Maka demi ini kami menyusun kemerdekaan kami itu dalam satu piagam negara yang berbentuk Republik Federasi berdasarkan pengukuhan “Ketuhanan Yang Maha Esa, Peri kemanusiaan, Kebangsaan, Kerakyatan dan keadilan sosial.”
Secara jelasnya Rumus Pancasila IV atau pancasila berdasarkan mukadimah Undang-Undang Dasar RIS tanggal 29 Oktober 1949, ialah sebagai berikut;
1. Ke-Tuhanan Yang Maha Esa.
2. Peri-Kemanusiaan
3. Kebangsaan.
4. Kerakyatan
5. Keadilan sosial.
Perubahan yang terjadi antara Rumus Pancasila III dengan Rumus Pancasila IV ialah perubahan redaksional yang sangat banyak, yang sudah barang tentu akan membawa jawaban pengertian pancasila itu menjadi berubah pula.

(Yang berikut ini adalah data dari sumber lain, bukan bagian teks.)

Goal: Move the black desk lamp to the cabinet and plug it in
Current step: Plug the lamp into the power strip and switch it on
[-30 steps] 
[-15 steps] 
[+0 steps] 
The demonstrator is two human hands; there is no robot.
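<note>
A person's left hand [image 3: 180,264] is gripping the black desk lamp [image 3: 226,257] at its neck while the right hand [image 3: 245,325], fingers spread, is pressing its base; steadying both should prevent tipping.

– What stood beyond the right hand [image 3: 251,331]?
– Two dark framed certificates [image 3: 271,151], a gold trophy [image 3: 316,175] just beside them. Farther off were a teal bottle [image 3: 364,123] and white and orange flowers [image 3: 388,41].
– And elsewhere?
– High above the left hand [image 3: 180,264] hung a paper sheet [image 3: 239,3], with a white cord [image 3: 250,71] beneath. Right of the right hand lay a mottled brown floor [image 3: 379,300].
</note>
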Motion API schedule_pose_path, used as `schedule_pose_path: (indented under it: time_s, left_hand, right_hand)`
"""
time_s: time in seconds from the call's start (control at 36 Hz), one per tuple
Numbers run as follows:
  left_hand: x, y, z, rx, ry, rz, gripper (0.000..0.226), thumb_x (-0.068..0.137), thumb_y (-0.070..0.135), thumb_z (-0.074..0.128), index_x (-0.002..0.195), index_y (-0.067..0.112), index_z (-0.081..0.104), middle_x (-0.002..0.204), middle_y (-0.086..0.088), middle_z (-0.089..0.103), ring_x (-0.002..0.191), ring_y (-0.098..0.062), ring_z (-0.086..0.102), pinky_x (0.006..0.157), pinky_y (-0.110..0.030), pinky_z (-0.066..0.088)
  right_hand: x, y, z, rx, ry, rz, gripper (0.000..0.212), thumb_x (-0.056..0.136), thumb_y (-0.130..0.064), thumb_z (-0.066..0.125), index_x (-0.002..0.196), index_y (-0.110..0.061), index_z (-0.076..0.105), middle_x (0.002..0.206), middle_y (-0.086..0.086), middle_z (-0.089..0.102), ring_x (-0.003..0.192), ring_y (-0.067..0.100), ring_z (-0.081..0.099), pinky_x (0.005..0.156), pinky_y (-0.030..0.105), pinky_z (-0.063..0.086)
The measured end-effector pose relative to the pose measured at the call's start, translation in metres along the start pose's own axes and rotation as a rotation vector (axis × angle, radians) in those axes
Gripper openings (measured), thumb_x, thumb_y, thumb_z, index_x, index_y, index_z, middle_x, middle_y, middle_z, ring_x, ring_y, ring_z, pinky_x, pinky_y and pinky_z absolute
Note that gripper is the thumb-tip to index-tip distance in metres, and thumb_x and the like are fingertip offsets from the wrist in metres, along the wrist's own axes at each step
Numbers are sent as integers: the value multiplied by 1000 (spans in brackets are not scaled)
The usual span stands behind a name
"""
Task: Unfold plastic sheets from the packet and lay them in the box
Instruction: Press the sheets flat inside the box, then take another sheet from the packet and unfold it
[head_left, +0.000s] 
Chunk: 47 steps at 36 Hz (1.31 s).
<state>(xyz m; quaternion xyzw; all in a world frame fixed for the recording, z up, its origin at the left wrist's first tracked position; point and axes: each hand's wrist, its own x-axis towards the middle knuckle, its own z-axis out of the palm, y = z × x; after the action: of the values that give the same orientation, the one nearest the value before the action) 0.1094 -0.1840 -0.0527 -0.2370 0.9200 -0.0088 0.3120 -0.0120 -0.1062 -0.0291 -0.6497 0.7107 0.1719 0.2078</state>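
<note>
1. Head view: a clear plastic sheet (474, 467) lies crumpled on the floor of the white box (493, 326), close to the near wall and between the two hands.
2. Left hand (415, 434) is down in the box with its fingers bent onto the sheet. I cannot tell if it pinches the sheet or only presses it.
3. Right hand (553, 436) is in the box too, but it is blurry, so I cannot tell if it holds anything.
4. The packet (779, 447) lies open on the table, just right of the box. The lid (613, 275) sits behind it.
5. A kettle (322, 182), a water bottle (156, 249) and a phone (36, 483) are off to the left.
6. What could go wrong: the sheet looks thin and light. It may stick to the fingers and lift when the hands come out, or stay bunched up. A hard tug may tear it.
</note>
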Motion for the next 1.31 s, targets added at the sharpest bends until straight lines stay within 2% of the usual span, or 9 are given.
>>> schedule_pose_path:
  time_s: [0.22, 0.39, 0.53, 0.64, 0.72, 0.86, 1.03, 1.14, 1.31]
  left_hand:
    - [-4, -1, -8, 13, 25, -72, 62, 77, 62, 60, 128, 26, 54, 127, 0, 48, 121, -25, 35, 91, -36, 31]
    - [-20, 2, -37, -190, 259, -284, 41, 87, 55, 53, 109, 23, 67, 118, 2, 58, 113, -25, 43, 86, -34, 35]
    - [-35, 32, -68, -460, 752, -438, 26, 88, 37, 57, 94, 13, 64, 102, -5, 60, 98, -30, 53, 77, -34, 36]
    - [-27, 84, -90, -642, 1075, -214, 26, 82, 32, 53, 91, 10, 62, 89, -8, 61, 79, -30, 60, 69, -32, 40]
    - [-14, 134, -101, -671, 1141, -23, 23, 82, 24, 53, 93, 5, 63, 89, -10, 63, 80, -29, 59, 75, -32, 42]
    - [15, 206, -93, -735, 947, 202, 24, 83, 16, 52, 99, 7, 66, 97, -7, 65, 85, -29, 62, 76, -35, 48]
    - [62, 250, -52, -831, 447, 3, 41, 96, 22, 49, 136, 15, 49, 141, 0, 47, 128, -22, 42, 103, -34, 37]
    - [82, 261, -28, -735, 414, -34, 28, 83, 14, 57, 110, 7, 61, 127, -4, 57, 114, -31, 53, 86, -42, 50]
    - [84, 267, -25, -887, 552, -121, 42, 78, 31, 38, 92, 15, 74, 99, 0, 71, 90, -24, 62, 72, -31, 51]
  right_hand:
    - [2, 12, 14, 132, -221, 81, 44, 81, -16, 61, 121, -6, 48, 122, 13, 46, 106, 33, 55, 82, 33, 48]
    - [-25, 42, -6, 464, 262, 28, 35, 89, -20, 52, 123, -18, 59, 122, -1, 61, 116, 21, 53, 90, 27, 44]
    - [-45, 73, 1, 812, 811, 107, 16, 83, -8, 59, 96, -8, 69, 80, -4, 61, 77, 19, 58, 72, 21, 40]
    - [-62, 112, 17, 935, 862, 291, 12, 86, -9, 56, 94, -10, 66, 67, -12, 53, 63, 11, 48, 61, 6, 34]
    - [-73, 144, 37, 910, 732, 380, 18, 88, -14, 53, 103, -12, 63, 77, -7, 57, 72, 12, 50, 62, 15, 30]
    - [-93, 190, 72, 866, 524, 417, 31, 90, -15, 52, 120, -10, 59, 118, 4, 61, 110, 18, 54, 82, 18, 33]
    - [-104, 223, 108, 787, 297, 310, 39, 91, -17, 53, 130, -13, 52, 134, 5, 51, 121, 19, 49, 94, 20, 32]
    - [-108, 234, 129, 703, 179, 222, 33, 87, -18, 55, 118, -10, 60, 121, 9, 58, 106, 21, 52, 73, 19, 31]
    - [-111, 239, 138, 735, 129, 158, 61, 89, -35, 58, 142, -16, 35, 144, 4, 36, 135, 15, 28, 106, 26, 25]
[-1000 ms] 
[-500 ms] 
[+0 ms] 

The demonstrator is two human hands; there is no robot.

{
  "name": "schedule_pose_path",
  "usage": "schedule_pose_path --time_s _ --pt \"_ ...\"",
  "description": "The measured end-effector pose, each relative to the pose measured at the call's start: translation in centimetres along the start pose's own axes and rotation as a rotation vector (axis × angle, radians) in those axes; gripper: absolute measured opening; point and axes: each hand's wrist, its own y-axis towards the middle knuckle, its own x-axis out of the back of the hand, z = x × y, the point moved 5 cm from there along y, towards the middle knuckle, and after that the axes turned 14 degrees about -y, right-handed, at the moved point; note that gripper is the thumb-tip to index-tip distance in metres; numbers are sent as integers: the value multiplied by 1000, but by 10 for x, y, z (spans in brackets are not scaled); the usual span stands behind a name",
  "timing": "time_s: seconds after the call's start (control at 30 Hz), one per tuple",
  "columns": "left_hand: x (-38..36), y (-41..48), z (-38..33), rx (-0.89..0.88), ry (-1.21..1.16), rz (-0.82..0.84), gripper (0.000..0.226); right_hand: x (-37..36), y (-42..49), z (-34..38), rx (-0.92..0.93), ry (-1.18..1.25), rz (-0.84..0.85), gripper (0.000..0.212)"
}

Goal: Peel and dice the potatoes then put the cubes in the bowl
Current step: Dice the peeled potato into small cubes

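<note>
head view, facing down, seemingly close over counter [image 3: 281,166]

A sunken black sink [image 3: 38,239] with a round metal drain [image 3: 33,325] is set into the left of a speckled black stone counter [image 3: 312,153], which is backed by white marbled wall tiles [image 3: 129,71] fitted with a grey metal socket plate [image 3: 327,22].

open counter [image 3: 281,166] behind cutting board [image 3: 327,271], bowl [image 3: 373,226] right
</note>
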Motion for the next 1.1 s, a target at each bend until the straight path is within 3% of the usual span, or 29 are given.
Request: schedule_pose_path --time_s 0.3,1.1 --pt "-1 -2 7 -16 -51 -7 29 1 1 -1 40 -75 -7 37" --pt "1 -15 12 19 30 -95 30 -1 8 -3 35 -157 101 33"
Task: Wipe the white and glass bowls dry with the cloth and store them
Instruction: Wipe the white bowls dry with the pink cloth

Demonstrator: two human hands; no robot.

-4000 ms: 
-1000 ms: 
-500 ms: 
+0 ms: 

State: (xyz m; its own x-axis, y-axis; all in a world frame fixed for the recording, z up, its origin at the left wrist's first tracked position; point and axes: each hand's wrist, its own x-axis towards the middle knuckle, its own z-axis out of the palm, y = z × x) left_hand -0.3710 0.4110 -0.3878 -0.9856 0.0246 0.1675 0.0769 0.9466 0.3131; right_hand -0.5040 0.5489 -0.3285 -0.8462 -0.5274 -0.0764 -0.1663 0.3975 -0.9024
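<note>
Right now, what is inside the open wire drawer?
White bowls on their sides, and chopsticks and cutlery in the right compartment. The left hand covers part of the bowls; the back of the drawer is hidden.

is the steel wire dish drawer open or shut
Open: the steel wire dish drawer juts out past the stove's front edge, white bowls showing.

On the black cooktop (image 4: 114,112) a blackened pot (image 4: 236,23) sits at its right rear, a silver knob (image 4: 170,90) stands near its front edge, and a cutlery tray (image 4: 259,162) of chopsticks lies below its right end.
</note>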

Republik Indinesia Serikat tidak berumur hingga 1 tahun. Pada tanggal 19 Mei 1950 ditanda tangani “Piagam Persetujuan” antara pemerintah RIS dan pemerintah RI. Dan pada tanggal 20 Juli 1950 dalam pernyataan bersama kedua pemerintah dinyatakan, antara lain menyetujui rencana Undang-Undang Dasar Sementara negara kesatuan Republik Indonesia menyerupai yang dilampirkan pada pernyataan bersama”. Pembukaan Undang-Undang Dasar Sementara negara kesatuan Repiblik Indonesia menyerupai yang dilampirkan pada pernyataan bersama. Pembukaan Undang-Undang Dasar Sementara 1950, yang didalamnya terdapat rumus Pancasila, ialah sebagai berikut;
Mukadimah
“Bahwa sesungguhnya kemerdekaan itu ialah hak segala bangsa dan oleh lantaran itu maka penjajahan di atas dunia harus dihapuskan, lantaran tidak sesuai dengan peri kemanusiaan dan peri keadilan.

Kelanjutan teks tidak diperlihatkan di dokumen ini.